Настоятель безнадежно отмахнулся:
— Вы слишком хорошо о них думаете. На исповеди никто в подробности не вдается: грешен, да и все. За первые пару лет в этой должности я получил несколько жалоб на скуку, но после — ничего. Кучка старых бездельников — вот кто они такие!
— А если прямо спросить насчет рясы? — полюбопытствовал доктор.
— Это все-таки не трибунал, они не обязаны отвечать.
Андре показалось, что в голосе коменданта звучало сожаление. Ничего удивительного — этот человек наделен практически абсолютной властью и в то же время совершенно беспомощен. Тут и умом недолго тронуться. Вообще неоднозначность положения Сан-Антонио и его обитателей наводила на невеселые размышления. Было бы интересно немного распутать их дела, а если удастся чем-нибудь помочь — вовсе замечательно. В конце концов, ему тоже требуется их помощь.
— Я займусь этим делом, — сказал доктор. — Однако оно будет непростым. Чтобы войти в доверие к монахам, мне понадобится время. По несчастливой случайности конь захромал, и это объяснит, причину нашей задержки тут. Его нужно перековать в деревне, и еще несколько дней потребуется для восстановления сил.
— Великолепно! Брат Дамьен видел вашу рекомендацию, думаю другие братья уже в курсе, кто вы такой.
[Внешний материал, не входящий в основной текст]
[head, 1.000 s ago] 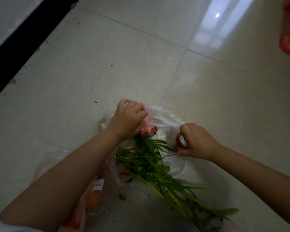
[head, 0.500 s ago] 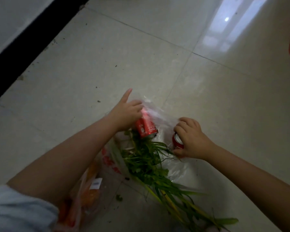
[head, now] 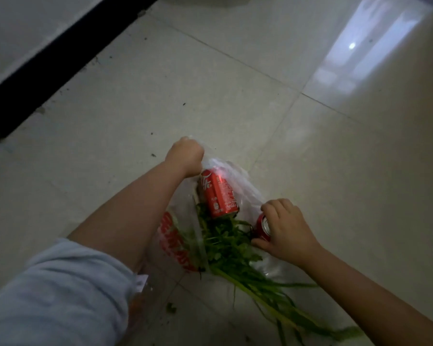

Поживите между ними, затевайте разговоры о том, о сем… Между прочим, у братьев Армана и Серхио больные спины — вы могли бы как врач…
— Этим недугом я не занимаюсь, да и медицинскую практику давно оставил, отдав предпочтение следственной, — поспешно ответил Андре. — Впрочем, тема для начала беседы и вправду отличная, благодарю… Если позволите, я для начала задам несколько вопросов вам.
— Задавайте, — кивнул настоятель.
— Вы вели речь о заговоре. Понимаю, что полной ясности здесь быть не может, но нет ли у вас каких-либо догадок о том, чего вообще ожидать?
— Чего угодно! В армии я бы заподозрил дезертирство или кражу. Но здесь — ума не приложу, что они затевают.
— И вы считаете, речь идет о злодействе, в котором участвуют несколько человек?
— Только о нем. Один тут не справится. Монахи как солдаты — весь день на глазах друг у друга. Без взаимовыручки никак: кто-то обязательно узнает и…
— Донесет начальству? — с улыбкой подсказал Андре, когда отец Лоран запнулся.
— Да. Доносчиков никто не любит, но они необходимы. Как правило, нижние чины затевают такую дрянь, что своевременное наказание идет только им во благо.
— А в вашем монастыре есть такой человек?
Снова замявшись, настоятель решительно покачал головой. Но Андре и не нужно было прямых ответов. Без сомнений, доносчиком здесь может быть только брат Дамьен. Это следовало из его привычки держаться обособленно и угодничать перед каждым. Безупречная вежливость и в то же время отстраненность летописца говорили сами за себя.
Однако, если остальные монахи что-то и затевают, он может попросту не знать об этом. Едва ли такому человеку доверят информацию о готовящемся заговоре. Он почти все время проводит с настоятелем, корпит над монастырскими счетами и летописью. Если старик ни с кем особенно не ладит, неудивительно, что местные интриги обошли его стороной.